Segment Start: INFORMATION SUPPLIED
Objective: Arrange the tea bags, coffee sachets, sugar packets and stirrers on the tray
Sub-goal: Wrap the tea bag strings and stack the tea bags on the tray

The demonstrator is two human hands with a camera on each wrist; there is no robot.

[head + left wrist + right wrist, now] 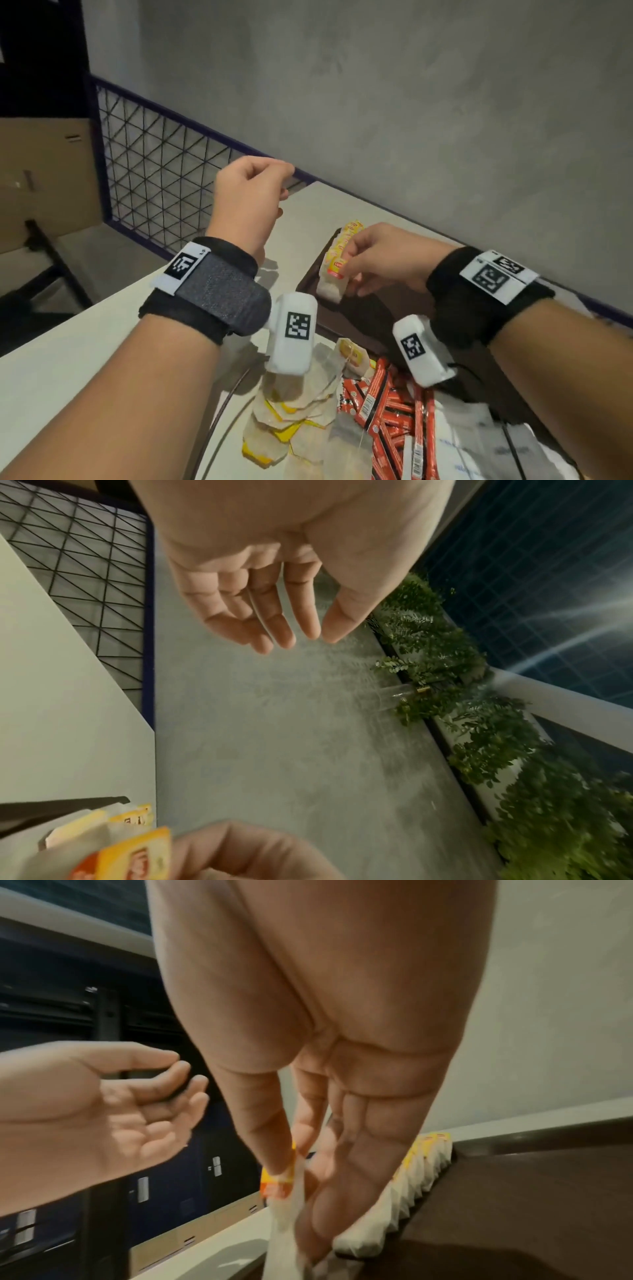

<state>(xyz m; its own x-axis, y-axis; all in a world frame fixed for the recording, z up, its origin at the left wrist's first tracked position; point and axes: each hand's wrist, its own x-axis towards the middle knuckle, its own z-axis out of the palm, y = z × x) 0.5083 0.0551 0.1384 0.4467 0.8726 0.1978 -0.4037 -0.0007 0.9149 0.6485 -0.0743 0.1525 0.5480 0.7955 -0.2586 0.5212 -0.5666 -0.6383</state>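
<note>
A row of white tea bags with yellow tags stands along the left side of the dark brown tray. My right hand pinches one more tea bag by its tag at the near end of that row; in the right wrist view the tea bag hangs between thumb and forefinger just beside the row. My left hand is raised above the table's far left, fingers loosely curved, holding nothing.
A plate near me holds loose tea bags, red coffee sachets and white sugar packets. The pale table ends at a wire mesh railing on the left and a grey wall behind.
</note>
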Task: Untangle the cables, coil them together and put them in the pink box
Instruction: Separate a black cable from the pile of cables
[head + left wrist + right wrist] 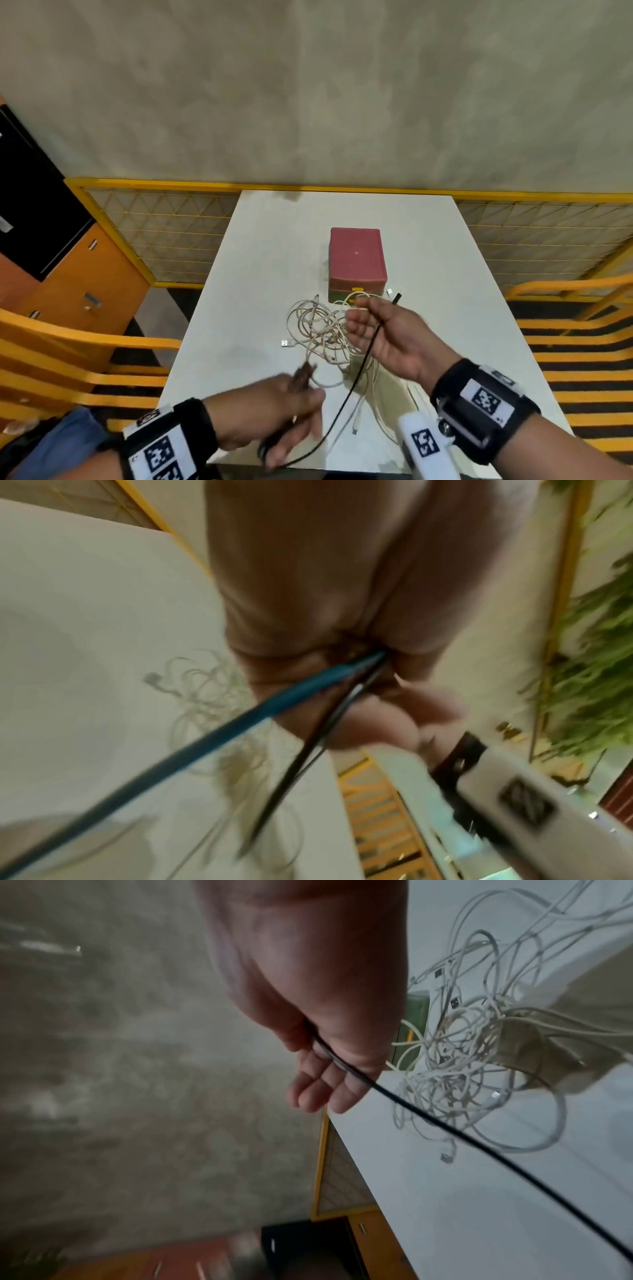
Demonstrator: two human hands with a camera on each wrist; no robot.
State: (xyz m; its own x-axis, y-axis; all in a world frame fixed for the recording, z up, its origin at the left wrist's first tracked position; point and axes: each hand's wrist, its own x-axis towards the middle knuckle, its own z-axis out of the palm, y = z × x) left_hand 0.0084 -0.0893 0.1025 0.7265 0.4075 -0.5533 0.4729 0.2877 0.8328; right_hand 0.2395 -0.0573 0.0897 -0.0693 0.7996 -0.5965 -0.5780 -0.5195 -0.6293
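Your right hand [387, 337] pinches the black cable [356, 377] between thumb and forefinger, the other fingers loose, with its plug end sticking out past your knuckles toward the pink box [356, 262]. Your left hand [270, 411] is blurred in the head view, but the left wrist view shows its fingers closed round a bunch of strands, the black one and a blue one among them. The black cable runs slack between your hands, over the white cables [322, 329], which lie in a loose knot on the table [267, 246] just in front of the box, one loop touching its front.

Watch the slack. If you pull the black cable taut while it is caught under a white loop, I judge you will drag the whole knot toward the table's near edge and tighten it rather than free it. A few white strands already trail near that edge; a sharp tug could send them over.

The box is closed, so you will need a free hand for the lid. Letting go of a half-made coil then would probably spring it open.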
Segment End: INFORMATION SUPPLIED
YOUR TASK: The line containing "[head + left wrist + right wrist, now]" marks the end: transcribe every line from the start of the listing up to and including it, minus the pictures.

TASK OUTPUT:
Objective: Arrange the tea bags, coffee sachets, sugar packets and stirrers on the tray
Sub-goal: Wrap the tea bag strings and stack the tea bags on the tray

The demonstrator is two human hands with a camera on each wrist; there is no robot.

[head + left wrist + right wrist, now] 

For this exercise, nothing further remains.